WHAT THE EXERCISE ASKS:
The reply must reproduce each line below exactly.

DATASET EXCERPT:
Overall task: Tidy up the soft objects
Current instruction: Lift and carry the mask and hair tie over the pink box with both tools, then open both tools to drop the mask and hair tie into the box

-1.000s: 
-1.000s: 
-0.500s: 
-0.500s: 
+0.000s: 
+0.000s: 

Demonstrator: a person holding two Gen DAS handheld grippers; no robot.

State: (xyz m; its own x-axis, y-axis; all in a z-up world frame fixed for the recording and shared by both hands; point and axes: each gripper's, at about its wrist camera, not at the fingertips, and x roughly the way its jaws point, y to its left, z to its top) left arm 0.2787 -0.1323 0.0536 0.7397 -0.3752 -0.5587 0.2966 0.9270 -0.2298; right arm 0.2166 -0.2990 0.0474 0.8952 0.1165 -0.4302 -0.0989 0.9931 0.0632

ANSWER AREA:
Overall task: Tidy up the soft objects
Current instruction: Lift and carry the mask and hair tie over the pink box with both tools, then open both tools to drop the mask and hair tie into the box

-1.000s: 
-1.000s: 
-0.500s: 
-0.500s: 
+0.000s: 
+0.000s: 

Demonstrator: a person holding two Gen DAS handheld grippers; no robot.

State: (xyz m; its own x-axis, y-axis; all in a z-up world frame fixed for the recording and shared by both hands; point and axes: each gripper's, at about its wrist camera, not at the fingertips, and x roughly the way its jaws point, y to its left, z to its top) left arm 0.2787 -0.1323 0.0536 0.7397 -0.3752 -0.5587 0.2966 0.9270 -0.2298; right arm 0.2166 -0.2990 0.0474 0.8952 0.1165 -0.4302 -0.0989 0.9931 0.0632

Nothing more is needed for this exercise.